## WHAT YOU ARE ASKED TO DO
For every line below, restate it exactly and drop the images.

## THE DATA
----------

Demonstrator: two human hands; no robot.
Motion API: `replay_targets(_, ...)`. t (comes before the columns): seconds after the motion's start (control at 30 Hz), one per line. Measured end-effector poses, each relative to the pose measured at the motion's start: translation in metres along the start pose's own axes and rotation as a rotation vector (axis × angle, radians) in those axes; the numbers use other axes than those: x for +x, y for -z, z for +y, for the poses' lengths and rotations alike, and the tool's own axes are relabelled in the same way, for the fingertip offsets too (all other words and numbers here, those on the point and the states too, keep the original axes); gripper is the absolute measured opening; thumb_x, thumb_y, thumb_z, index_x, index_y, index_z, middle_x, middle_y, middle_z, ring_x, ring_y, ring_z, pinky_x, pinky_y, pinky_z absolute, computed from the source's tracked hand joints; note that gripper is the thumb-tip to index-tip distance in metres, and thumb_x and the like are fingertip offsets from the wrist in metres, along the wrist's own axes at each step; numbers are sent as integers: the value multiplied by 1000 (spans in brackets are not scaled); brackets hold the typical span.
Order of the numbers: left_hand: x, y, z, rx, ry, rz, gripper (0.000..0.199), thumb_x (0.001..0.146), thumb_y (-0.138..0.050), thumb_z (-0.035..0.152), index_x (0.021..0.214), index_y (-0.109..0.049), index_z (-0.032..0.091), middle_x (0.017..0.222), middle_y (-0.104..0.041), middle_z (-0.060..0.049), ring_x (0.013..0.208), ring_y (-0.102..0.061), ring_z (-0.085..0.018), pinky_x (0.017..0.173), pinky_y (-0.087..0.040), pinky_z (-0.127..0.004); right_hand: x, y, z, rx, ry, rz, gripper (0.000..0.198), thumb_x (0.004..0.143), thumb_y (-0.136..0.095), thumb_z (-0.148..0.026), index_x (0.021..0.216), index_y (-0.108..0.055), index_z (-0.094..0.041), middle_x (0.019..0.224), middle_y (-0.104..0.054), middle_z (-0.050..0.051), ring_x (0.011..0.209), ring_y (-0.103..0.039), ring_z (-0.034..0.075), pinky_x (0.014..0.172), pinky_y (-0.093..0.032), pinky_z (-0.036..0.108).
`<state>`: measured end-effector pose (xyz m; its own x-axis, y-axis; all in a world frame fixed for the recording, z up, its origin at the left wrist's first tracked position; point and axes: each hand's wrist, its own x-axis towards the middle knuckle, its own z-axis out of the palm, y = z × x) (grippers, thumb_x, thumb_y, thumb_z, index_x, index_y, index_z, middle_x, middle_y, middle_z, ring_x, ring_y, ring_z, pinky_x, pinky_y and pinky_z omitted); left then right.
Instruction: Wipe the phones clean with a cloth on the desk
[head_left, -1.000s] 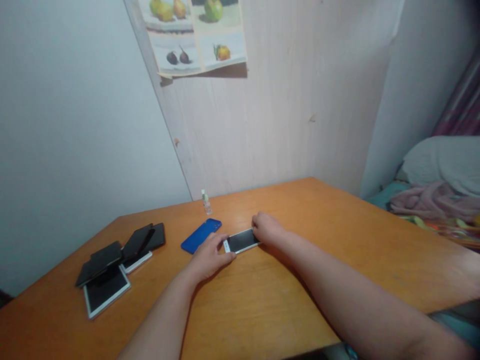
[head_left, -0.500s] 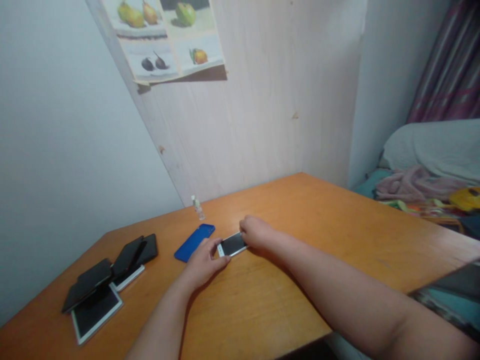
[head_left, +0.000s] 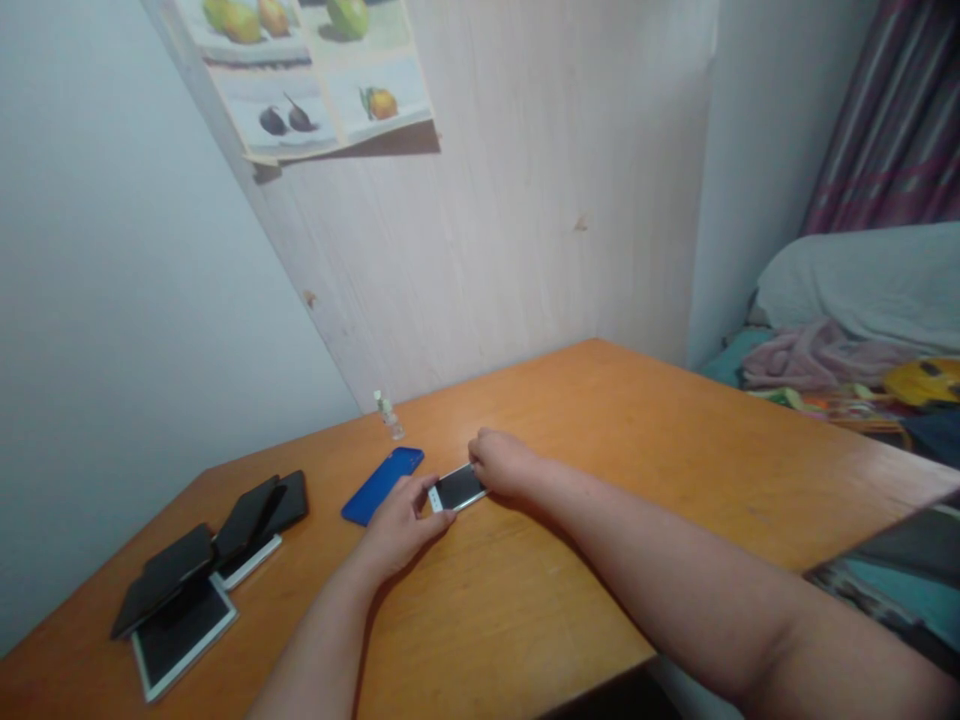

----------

## EXERCISE SOLUTION
Demonstrator: two human hands; no robot.
Motion API: `replay_targets(_, ...)`. t (comes before the columns): seconds after the motion's start (control at 30 Hz), one per line. Measured end-effector poses, each relative to the pose measured at the motion's start: translation in metres along the start pose's own axes and rotation as a rotation vector (axis × angle, radians) in those axes; the numbers use other axes than those: x for +x, y for -z, z for +y, for the poses' lengths and rotations alike, and the tool's own axes are relabelled in the same way, for the fingertip offsets too (all other words and numbers here, those on the point and the states too, keep the original axes); gripper is the absolute measured opening; thumb_x, thumb_y, thumb_z, index_x, index_y, index_z, middle_x, middle_y, middle_z, ring_x, ring_y, ring_z, pinky_x, pinky_y, pinky_z absolute, computed from the source's tracked hand joints; note that gripper is the thumb-tip to index-tip distance in metres, and thumb_x and the like are fingertip offsets from the wrist in metres, along the wrist's own axes at each step; numbers are sent as integers: the value multiplied by 1000 (spans in brackets are not scaled); brackets hold the typical span.
Order of the numbers: left_hand: x, y, z, rx, ry, rz, gripper (0.000..0.199), thumb_x (0.001..0.146), thumb_y (-0.138..0.050), thumb_z (-0.035..0.152), index_x (0.021..0.214), index_y (-0.109..0.049), index_z (-0.032..0.091), middle_x (0.017..0.222), middle_y (-0.104..0.041), middle_z (-0.060..0.049), ring_x (0.013..0.208), ring_y (-0.102..0.061), ring_z (-0.085..0.018), pinky_x (0.017..0.173), pinky_y (-0.087..0.040), pinky_z (-0.127..0.004); right_hand: x, y, z, rx, ry, rz, gripper (0.000..0.198), thumb_x (0.004..0.143), thumb_y (-0.136..0.095), thumb_z (-0.148..0.026), index_x (0.021..0.216), index_y (-0.108..0.055), index_z (-0.094..0.041), middle_x (0.019..0.224), middle_y (-0.104..0.054), middle_z (-0.050..0.051), ring_x (0.011..0.209), ring_y (-0.103..0.039), ring_z (-0.034..0.075), pinky_x (0.014..0.172), pinky_y (-0.093..0.032), pinky_z (-0.036..0.108).
`<state>`: measured end-effector pose (xyz m; its own x-axis, y-axis; all in a world frame fixed for the recording, z up, its origin at the left wrist's first tracked position; point and axes: each hand's wrist, its own x-axis towards the middle knuckle, its own z-axis out of the palm, y = z × x) (grippers, thumb_x, thumb_y, thumb_z, index_x, index_y, index_z, middle_x, middle_y, middle_z, ring_x, ring_y, ring_z, pinky_x, pinky_y and pinky_z omitted); left then right.
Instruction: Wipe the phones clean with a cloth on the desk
[head_left, -1.000s] 
[head_left, -0.500s] 
[head_left, +0.000s] 

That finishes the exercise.